> WORK INSTRUCTIONS
In the listing that follows, the range to quote begins at the line that has "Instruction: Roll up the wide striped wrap" and ends after the line that has "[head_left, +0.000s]"; quote it verbatim and add nothing.

====== TASK MATERIAL

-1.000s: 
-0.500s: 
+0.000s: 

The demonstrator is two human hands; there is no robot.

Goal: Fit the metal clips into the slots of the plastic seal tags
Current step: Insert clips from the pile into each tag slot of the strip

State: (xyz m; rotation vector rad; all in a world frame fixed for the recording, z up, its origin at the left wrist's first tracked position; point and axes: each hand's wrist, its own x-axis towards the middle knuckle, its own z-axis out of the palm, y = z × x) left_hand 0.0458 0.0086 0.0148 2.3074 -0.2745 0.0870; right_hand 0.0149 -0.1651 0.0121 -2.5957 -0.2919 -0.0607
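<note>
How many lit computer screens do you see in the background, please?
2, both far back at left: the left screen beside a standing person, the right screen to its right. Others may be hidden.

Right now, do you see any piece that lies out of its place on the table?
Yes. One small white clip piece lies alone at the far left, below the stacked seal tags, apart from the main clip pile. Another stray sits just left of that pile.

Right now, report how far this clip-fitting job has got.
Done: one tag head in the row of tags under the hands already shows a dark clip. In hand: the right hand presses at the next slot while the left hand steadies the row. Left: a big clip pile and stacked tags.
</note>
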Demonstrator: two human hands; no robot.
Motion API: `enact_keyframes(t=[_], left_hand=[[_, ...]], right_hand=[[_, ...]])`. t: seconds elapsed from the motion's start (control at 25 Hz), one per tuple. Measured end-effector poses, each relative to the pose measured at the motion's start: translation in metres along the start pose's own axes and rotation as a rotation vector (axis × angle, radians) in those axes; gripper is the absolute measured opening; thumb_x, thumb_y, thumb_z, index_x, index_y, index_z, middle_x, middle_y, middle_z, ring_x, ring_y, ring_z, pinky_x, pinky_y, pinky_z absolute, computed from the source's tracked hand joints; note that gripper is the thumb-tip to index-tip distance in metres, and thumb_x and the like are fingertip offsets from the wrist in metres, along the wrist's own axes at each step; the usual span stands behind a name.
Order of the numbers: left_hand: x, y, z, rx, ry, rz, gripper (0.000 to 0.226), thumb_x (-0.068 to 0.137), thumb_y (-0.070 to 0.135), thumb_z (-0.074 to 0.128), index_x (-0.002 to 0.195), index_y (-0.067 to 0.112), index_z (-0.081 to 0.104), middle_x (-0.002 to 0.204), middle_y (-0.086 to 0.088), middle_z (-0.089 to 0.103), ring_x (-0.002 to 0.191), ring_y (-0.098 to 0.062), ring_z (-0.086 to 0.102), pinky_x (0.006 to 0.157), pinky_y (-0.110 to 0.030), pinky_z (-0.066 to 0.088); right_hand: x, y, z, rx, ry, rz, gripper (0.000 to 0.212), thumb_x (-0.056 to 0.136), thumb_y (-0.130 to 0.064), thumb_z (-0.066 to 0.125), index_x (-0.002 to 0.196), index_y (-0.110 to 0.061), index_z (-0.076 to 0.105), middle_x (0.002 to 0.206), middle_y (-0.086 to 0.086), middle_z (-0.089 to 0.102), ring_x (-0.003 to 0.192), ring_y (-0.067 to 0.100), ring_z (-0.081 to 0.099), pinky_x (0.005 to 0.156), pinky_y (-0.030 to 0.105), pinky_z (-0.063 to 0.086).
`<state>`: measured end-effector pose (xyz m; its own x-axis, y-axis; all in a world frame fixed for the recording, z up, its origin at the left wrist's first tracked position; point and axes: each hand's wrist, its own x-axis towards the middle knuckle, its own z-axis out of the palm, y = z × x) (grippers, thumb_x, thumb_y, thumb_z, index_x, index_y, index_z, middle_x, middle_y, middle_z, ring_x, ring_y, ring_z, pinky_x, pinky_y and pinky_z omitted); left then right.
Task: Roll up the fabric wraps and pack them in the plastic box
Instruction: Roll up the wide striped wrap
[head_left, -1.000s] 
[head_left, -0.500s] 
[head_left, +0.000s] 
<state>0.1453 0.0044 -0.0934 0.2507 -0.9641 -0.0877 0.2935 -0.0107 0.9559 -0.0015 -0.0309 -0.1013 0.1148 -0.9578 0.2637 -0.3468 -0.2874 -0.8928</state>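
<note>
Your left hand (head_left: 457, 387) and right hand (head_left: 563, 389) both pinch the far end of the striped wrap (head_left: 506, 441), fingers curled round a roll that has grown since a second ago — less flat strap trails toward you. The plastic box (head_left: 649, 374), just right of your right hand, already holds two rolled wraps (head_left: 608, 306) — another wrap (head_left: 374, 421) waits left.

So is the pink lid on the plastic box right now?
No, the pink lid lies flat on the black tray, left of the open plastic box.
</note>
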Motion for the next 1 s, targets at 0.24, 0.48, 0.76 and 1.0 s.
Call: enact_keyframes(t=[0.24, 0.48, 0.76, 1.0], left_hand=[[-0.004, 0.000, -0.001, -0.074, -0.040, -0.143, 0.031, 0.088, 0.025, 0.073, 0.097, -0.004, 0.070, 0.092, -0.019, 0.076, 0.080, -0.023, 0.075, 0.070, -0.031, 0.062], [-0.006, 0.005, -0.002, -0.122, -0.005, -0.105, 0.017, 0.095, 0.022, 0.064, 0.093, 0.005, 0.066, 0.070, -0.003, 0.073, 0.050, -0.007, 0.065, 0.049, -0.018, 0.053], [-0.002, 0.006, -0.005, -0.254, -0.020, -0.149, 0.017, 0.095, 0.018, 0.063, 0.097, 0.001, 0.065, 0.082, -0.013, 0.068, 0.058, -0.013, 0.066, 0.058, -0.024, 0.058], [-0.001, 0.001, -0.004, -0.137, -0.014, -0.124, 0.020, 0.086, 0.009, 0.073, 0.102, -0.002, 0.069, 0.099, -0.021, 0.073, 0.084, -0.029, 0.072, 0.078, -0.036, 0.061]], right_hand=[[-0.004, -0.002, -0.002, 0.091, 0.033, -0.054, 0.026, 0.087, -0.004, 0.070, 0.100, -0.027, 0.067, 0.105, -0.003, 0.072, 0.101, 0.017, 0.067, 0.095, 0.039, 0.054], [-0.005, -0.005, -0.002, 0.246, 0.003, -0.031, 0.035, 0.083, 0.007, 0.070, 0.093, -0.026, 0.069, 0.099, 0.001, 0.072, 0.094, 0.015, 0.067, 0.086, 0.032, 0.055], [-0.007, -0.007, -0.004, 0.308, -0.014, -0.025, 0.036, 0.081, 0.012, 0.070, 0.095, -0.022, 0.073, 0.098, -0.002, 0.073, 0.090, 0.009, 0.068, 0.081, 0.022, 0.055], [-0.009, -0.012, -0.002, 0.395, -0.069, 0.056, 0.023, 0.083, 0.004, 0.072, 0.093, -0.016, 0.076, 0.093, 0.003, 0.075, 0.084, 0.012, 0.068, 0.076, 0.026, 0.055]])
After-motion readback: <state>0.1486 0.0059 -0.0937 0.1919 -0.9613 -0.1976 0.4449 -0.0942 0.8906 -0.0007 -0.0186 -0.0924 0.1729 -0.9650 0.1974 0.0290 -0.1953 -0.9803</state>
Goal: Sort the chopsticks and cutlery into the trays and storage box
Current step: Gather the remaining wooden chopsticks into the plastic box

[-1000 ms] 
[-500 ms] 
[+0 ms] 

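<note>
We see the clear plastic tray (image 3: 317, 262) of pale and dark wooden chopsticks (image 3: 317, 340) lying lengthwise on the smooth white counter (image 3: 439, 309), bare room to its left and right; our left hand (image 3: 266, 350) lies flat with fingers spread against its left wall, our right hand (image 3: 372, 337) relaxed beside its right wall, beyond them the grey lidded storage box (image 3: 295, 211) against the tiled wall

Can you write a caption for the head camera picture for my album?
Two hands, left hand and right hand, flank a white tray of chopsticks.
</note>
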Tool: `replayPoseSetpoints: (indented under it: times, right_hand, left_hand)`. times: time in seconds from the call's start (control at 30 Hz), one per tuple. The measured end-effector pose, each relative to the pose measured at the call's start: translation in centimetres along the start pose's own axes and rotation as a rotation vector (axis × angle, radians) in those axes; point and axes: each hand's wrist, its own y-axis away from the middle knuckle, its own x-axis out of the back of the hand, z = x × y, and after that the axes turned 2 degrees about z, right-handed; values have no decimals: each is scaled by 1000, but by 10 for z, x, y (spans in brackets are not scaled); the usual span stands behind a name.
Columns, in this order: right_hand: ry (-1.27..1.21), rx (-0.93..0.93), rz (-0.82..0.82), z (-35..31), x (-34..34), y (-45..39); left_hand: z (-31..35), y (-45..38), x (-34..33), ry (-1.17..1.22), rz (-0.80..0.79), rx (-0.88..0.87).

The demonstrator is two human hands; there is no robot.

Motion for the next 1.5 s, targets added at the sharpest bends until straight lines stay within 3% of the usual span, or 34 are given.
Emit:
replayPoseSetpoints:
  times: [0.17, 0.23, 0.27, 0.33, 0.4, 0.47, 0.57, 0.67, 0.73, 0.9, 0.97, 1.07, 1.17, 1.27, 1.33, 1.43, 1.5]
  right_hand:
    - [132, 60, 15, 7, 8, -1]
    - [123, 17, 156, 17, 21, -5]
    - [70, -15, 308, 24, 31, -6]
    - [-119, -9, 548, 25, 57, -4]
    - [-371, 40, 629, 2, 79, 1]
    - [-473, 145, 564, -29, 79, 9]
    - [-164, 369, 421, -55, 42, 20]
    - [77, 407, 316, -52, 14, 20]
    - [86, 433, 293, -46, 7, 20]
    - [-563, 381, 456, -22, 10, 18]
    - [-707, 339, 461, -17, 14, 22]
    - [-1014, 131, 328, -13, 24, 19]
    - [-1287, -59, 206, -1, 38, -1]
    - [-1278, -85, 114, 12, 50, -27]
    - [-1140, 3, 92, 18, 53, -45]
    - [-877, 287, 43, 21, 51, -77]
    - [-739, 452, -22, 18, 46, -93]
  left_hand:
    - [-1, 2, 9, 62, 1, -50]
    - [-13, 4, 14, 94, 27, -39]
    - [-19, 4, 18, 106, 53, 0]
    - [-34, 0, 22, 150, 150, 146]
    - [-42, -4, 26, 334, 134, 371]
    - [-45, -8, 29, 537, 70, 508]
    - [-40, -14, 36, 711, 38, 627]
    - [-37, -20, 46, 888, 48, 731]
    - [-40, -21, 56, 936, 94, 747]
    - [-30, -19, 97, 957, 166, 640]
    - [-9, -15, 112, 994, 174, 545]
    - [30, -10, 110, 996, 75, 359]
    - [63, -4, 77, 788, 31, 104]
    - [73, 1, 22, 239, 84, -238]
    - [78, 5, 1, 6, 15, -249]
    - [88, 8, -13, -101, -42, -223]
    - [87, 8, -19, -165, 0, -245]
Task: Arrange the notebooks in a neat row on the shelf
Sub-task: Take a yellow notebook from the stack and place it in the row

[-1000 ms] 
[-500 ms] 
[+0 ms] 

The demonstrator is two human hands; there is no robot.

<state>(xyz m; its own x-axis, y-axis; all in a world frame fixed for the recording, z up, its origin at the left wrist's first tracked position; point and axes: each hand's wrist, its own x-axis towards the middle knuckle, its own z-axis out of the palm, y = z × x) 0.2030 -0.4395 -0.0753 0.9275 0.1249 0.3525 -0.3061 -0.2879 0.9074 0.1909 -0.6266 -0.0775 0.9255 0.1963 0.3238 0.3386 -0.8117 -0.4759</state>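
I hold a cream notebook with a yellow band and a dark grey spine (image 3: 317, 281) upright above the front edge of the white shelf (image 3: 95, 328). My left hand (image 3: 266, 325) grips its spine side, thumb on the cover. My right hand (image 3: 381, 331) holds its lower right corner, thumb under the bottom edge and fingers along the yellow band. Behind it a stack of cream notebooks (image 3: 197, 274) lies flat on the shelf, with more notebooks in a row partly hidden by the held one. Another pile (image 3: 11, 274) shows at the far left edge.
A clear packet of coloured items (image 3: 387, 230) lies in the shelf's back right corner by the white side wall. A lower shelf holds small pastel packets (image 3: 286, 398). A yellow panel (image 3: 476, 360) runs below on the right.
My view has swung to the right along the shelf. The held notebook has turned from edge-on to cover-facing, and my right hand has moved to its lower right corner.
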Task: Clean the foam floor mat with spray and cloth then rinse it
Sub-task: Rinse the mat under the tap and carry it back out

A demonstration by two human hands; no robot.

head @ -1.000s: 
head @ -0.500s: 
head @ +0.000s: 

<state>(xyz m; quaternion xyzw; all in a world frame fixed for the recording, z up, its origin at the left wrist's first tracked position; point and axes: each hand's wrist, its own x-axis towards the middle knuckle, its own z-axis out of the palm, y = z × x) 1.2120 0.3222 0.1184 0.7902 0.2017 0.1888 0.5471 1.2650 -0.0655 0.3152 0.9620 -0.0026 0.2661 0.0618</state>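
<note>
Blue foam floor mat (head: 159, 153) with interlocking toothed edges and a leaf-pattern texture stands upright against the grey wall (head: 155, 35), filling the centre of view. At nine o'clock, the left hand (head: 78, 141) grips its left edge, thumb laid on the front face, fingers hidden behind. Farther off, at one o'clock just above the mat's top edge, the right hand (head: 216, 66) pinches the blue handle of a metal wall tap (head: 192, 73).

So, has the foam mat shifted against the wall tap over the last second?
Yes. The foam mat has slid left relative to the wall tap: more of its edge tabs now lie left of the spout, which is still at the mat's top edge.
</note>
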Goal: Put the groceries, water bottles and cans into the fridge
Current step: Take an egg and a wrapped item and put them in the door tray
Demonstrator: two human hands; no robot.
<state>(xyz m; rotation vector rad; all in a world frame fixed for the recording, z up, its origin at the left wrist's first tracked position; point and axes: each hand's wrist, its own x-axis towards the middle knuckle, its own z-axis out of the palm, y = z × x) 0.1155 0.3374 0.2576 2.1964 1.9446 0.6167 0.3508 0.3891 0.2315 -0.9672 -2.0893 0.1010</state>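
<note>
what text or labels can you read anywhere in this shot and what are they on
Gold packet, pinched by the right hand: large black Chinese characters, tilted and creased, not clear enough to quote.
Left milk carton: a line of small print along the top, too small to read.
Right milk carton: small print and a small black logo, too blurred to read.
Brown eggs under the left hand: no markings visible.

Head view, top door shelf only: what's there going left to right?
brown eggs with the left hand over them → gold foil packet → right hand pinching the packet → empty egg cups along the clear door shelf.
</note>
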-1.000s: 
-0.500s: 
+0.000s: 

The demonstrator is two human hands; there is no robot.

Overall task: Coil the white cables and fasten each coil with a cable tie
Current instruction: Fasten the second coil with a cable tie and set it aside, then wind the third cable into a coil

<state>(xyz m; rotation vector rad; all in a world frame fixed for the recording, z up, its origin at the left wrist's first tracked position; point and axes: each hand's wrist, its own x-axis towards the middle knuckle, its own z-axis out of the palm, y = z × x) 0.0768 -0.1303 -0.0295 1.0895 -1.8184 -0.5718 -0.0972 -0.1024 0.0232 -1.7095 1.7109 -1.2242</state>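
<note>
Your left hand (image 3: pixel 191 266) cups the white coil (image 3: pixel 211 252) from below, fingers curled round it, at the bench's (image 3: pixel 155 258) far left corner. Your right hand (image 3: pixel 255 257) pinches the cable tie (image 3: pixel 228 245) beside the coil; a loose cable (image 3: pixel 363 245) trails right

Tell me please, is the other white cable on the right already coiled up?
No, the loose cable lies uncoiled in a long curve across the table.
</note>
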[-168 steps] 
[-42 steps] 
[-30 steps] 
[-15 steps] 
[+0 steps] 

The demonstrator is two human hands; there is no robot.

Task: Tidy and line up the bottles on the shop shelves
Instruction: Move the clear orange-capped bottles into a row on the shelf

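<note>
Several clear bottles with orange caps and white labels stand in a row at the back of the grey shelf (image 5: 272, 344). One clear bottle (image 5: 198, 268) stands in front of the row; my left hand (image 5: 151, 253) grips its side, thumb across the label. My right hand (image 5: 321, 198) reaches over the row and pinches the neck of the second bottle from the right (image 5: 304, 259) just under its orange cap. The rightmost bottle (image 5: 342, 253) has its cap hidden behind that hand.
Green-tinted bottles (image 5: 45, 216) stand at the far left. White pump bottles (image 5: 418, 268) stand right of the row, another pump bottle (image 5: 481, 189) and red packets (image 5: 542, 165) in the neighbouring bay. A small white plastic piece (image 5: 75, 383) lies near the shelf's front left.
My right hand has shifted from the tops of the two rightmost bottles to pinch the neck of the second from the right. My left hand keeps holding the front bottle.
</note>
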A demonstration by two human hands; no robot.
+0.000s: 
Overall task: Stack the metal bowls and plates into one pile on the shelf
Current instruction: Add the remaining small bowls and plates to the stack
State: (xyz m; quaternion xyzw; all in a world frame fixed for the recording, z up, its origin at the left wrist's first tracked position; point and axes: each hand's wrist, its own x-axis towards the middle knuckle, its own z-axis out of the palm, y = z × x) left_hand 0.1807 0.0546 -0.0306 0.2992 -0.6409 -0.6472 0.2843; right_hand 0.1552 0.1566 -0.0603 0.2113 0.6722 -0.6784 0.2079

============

> WRITTEN RESPONSE
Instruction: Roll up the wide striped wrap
[head_left, -1.000s] 
[head_left, -0.500s] 
[head_left, +0.000s] 

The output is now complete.